> [EXERCISE REQUIREMENTS]: Copy only this range: the line with "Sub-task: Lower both" through the final line of the material, inclusive at both ends.

> [RECORDS SHOWN]:
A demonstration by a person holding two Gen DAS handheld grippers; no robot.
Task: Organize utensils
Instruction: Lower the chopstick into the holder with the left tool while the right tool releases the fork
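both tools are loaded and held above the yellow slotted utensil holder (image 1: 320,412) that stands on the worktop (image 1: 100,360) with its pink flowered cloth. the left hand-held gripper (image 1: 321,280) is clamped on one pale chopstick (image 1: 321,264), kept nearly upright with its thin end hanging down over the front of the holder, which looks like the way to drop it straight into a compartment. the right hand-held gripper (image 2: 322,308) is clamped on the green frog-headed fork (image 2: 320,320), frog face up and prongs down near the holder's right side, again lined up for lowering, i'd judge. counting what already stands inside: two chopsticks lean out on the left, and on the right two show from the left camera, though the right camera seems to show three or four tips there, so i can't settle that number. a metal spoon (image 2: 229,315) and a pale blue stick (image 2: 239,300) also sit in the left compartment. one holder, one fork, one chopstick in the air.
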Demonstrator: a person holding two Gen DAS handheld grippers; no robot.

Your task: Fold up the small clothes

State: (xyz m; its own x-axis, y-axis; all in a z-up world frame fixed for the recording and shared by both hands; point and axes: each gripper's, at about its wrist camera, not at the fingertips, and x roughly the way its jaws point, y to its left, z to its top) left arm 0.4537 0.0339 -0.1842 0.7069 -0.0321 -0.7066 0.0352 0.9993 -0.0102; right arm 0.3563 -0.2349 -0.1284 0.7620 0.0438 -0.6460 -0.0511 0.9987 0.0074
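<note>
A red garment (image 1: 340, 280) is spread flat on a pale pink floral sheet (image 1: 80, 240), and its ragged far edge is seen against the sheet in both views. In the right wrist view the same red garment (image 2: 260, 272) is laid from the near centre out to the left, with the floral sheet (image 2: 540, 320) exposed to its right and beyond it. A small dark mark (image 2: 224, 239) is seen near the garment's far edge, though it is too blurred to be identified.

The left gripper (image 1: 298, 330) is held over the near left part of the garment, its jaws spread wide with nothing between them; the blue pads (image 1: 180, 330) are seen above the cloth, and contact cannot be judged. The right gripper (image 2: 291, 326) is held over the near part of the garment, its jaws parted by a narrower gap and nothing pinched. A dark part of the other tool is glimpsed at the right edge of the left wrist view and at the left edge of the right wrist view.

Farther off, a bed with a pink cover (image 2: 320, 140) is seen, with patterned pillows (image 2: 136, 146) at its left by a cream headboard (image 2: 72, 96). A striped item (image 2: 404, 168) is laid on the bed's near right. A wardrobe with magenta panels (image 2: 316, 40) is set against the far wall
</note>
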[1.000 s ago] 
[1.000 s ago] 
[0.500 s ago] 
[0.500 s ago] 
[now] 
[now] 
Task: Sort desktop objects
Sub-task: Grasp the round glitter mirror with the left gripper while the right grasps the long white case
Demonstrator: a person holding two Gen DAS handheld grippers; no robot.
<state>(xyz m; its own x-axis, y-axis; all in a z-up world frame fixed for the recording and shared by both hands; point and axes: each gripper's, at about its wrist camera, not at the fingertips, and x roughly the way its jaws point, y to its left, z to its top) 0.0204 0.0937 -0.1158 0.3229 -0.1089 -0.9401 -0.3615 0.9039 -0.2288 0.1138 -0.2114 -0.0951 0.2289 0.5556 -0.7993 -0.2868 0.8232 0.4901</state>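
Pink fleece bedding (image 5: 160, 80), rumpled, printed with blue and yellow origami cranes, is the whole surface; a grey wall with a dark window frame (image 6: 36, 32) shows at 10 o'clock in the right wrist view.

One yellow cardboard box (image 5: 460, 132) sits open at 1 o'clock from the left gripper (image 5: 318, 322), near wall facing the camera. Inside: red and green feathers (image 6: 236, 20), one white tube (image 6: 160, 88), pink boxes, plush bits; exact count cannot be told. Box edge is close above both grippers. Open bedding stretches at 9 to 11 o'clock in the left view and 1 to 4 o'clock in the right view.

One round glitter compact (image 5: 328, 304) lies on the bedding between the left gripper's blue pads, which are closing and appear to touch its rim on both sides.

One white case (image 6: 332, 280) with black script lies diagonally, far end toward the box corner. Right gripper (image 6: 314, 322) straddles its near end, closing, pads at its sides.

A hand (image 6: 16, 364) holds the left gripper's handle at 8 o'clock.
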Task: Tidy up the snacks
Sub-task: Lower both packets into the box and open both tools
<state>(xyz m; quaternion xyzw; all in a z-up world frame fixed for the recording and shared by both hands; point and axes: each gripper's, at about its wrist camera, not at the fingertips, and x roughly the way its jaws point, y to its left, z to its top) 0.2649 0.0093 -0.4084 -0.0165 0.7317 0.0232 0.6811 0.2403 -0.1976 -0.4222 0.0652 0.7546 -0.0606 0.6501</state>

> [SOLUTION TO THIS PROBLEM]:
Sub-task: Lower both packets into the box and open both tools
<state>(xyz m; quaternion xyzw; all in a z-up world frame fixed for the recording and shared by both hands; point and axes: each gripper's, at about its wrist camera, not at the fingertips, and x roughly the way its jaws point, y to its left, z to its top) 0.2649 0.0093 -0.4084 -0.0165 0.7317 0.0232 0.6811 0.2403 -0.1976 -0.4222 0.0652 0.7546 -0.0606 0.6501</state>

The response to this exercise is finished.